Los proponentes sostienen que la iniciativa:

  • Hace a los legisladores más responsables hacia los votantes que a los grupos especiales de interés
  • Incrementa el interés ciudadano en los asuntos gubernamentales,
  • Reduce la alienación del votante,
  • Genera apoyo para breves constituciones estatales y estatutos de gobierno, y
  • Ejecuta una importante función cívica educativa
  • Numerosos argumentos en contra de la iniciativa han sido reunidos por sus oponentes, por ejemplo, que los legisladores hacen mejores leyes, que pobres proyectos de ley surgidos de las iniciativas crean problemas de implementación, que legislaciones de estas iniciativas pueden no ser coordinados con legislaciones vigentes, que la formulación de la propuesta puede confundir a los votantes, que la iniciativa sobresimplifica los temas, que algunas las minorías pueden ser afectadas adversamente por una exitosa campaña de las iniciativas y, que la inflexibilidad gubernamental se puede introducir, si una propuesta de la iniciativa no puede ser reformada por el cuerpo legislativo local o estatal.

    El continuo uso exitoso de la iniciativa es evidencia de que los cuerpos legislativos no expresan siempre la voluntad popular. Aunque la iniciativa es una estrategia de mosaico para crear leyes, la legislación alcanzada por esta vía, en general no ha causado problemas de implementación. Los críticos, sin contar al electorado en general, han descriminado el exámen de los argumentos en pro y en contra de las propuestas de estas iniciativas, previo a llamar a como votar.

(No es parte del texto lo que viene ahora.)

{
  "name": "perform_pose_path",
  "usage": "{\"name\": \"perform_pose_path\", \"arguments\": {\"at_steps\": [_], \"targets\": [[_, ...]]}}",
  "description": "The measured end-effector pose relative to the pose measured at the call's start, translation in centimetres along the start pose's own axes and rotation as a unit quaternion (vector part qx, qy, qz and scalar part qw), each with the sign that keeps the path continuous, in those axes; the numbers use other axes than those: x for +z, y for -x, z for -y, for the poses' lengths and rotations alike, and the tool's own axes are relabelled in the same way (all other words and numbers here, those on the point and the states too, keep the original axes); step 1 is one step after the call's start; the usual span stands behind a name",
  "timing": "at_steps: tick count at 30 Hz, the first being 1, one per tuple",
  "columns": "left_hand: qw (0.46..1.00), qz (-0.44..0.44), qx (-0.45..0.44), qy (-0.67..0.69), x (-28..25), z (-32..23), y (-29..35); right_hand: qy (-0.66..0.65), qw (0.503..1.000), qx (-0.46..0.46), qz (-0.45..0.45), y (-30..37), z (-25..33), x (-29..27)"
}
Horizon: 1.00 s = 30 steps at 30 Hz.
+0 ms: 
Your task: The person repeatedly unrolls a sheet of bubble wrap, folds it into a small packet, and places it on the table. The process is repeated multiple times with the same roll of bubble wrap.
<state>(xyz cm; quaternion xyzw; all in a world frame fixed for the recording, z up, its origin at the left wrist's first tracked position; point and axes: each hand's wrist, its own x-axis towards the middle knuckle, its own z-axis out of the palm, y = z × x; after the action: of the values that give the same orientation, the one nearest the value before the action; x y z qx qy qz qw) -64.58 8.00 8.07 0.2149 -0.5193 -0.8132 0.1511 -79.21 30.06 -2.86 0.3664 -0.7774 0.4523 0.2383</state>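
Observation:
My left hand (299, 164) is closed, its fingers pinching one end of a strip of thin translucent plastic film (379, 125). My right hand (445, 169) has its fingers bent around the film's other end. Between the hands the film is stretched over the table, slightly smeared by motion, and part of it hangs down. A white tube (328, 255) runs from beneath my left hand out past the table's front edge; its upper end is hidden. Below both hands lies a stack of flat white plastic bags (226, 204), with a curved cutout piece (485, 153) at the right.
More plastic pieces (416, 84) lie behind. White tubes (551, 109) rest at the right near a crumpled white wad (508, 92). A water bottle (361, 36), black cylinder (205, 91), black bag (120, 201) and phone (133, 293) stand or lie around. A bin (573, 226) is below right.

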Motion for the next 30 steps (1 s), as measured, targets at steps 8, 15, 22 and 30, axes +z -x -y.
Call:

    En resúmen, la iniciativa directa refuerza el sistema de gobierno porque tiene el beneficio de un proceso legislativo, incluyendo audiencias públicas, revisiones, estudio y recomendaciones de un comité. Si el cuerpo legislativo no aprueba la propuesta, los votantes han sacado ventajas en su capacidad de tomar decisiones por medio de información generada durante el proceso legislativo. La iniciativa indirecta es un anexo útil para el proceso convencional de creación de leyes y puede ser un contrabalance efectivo cunado existe cuerpo legislativo no representativo, además no socava al gobierno que mantiene el veto ejecutivo. Una ventaja mayor dela iniciativa es el hecho de que pone al descubierto las operaciones de los grupos de interés, las cuales disimulan con sus actividades de cabildeo (lobby) en las legislaturas locales (estatales).

    El apoyo a la iniciativa directa no sugiere que deba ser empleada con tanta frecuencia. Debería de ser una reserva de poder, una arma de último recurso y la necesidad relativa de su uso depende del grado de responsabilidad, representatividad y expresividad de los cuerpos legislativos.